THE BIG NOWHERE by James Ellroy

Danny locked eyes with Jastrow. “Buddy’s the guy I used to want to get, the guy who used to be the worst, the hardest nut to crack because he was just plain nowhere. Now there’s this other thing, and it’s just plain terror. It’s incredibly brutal, and I think it might be random, but I don’t quite go with that. I think I’m dealing with revenge. I think all the killer’s methods are reenactments, all the mutilations are symbolic of him trying to get his past straight in his mind. I keep thinking it all out, and I keep coming back to revenge on old wrongs. Not everyday childhood trauma shit, but big, big stuff.”

Danny paused, drank and sighted in on the mugboard around Jastrow’s neck: Kern County Jail, 3/4/38. “Sometimes I think that if I know who this guy is and why he does it, then I’ll know something so big that I’ll be able to figure out all the everyday stuff like cake. I can get on with making rank and handling meat and potatoes stuff, because everything I ever sensed about what people are capable of came together on one job, and I nailed why. Why. Fucking why.”

Considine’s, “And why you do what you do yourself,” was very soft. Danny looked away from Jastrow and killed his drink. “Yeah, and that. And why you’re so hopped on Claire De Haven and me. And don’t say out of patriotism.”

Considine laughed. “Kid, would you buy patriotism if I told you the grand jury guarantees me a captaincy, Chief DA’s Investigator and the prestige to keep my son?”

“Yeah, but there’s still De Haven and–”

“Yeah, and me. Let’s just put it this way. I have to know why, too, only I like going at it once removed. Satisfied?”

“No.”

“I didn’t think you would be.”

“Do you know why?”

Considine sipped bourbon. “It wasn’t hard to figure out.”

“I used to steal cars, Lieut–Mal. I was the ace car thief of San Berdoo County right before the war. Turnabout?”

Lieutenant Mal Considine stuck out a long leg and hooked the wastebasket over to his chair. He rummaged in it, found his wedding band and slipped it on. “I’ve got a confab with my lawyer for the custody case tomorrow, and I’m sure he’ll want me to keep wearing this fucking thing.”

Danny leaned forward. “Turnabout, Captain?”

Considine stood up and stretched. “My brother used to blackmail me, threaten to rat me to the old man every time I said something snotty about religion. Since ten strokes with a switch was the old man’s punishment for blasphemy, old Desmond pretty much got his way, which was usually me breaking into houses to steal stuff he wanted. So let’s put it this way: I saw a lot of things that were pretty swell, and some things that were pretty spooky, and I liked it. So it was either become a burglar or a spy, and policeman seemed like a good compromise.

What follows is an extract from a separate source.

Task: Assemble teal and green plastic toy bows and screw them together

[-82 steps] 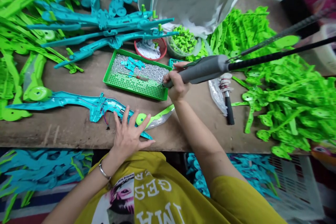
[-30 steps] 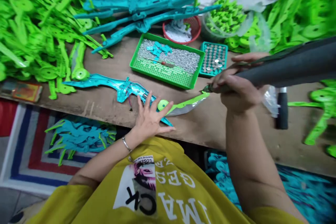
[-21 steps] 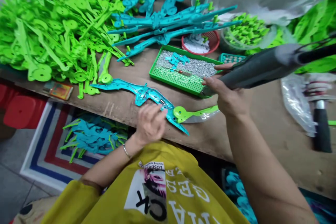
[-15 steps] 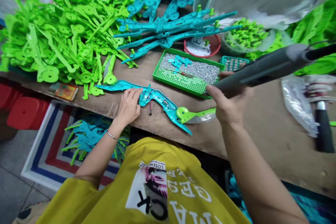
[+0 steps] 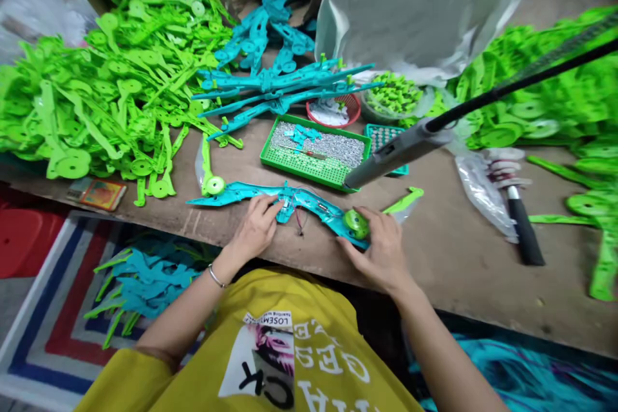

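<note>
Right fingers hide the middle of the right lime-green limb (image 5: 407,199); only its round hub (image 5: 355,224) and outer tip show. Left fingertips cover a bit of the teal bow-shaped shell (image 5: 316,201) just left of center. Both palms face down, out of sight. Grey corded power driver (image 5: 393,156) hangs over the near right corner of the green screw tray (image 5: 294,165); contact there can't be told. Lime-green pile on the right (image 5: 526,90) runs off frame; teal parts under the table at lower right (image 5: 526,367) are blurred and cut off.

Shell lies flat along the table's near edge, in front of the tray, inner side up. Thin dark and reddish wires run along its middle, small connector (image 5: 300,232) dangling off the lower edge, detail too small. Left lime-green limb (image 5: 206,164) sits at its left end, pointing away from the person.

Left hand (image 5: 255,225): fingers bent, tips on shell, firm grip can't be told. Right hand (image 5: 381,248): thumb and fingers parted around hub and shell end, squeeze can't be told.
</note>
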Motion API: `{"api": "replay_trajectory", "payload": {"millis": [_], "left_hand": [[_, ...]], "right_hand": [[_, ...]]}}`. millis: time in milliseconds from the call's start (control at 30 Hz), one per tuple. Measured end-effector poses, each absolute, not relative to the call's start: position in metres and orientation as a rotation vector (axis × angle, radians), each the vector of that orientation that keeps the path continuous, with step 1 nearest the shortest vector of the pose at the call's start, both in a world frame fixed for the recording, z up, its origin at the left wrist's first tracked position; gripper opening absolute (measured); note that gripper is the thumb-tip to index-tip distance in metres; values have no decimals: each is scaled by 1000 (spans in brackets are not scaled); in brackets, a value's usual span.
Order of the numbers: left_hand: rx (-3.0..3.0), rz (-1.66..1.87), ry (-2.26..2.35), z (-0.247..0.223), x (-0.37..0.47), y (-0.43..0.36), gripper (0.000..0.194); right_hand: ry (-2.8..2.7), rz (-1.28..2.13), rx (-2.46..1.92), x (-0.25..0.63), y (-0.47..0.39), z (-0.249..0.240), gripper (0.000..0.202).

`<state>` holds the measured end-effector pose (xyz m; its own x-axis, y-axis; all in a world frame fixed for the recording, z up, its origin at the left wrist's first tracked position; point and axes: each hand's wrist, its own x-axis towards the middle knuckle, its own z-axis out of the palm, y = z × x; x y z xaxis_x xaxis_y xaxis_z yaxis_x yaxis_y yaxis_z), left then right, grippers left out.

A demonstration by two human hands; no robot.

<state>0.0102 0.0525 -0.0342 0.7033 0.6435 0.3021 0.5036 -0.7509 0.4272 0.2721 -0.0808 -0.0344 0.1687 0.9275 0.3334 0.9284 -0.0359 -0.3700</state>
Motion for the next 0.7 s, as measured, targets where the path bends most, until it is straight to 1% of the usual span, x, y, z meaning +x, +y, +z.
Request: {"api": "replay_trajectory", "payload": {"millis": [167, 267, 333, 433, 500, 600, 700], "left_hand": [[2567, 574, 807, -21, 22, 33, 50], [2524, 585, 784, -11, 24, 28, 46], [2505, 630, 799, -6, 26, 29, 40], [2501, 649, 850, -3, 35, 37, 33], [2525, 591, 867, -2, 45, 44, 33], [2554, 485, 814, -4, 63, 56, 39], [2505, 407, 690, -9, 77, 68, 53]], "right_hand": [[-1789, 104, -2003, 301, -94, -30, 61], [-1780, 142, -2023, 307, -99, -20, 63], [-1718, 112, -1977, 303, -100, -10, 55], [-1602, 7, -1861, 286, -100, -1, 25], [-1592, -40, -1798, 270, -98, -2, 14], [-1636, -67, -1759, 251, -95, -11, 13], [-1638, -93, -1774, 240, -93, -20, 14]]}}
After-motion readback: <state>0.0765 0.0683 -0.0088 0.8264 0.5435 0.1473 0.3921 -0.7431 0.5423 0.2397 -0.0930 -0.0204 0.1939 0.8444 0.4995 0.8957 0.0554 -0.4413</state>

And sending in the spies appealed to me more than doing it myself, sort of like Desmond in the catbird seat.”

Danny stood up. “I’m going to nail De Haven for you. Trust me on that.”

“I don’t doubt it, Ted.”

“In vino veritas, right?”

“Sure, and one more thing. I’ll be Chief of Police or something else that large before too long, and I’m taking you with me.”

CHAPTER NINETEEN

Mal woke up thinking of Danny Upshaw.

Rolling out of bed, he looked at the four walls of Room 11, the Shangri-Lodge Motel. One framed magazine cover per wall– Norman Rockwell testimonials to happy family life. A stack of his soiled suits by the door–and no Stefan to run them to the dry cleaners. The memo corkboard he’d erected, one query tag standing out: locate Doc Lesnick. The fink/shrink could not be reached either at home or at his office and the 1942–1944 gaps in Reynolds Loftis’ file had to be explained; he needed a general psych overview of the brain trusters now that their decoy was about to be in place, and all the files ended in the late summer of last year–why?

And the curtains were cheesecloth gauze; the rug was as threadbare as a tortilla; the bathroom door was scrawled over with names and phone numbers–”Sinful Cindy, DU-4927, 38-2438, loves to fuck and suck”–worth a jingle–if he ever ran Vice raids again. And Dudley Smith was due in twenty minutes–good guy/bad guy as today’s ticket: two Pinko screenwriters who avoided HUAC subpoenas because they always wrote under pseudonyms and blew the country when the shit hit the fan in ‘47. They had been located by Ed Satterlee operatives–private eyes on the Red Crosscurrents payroll–and both men knew the UAES bigshots intimately back in the late ‘30s, early ‘40s.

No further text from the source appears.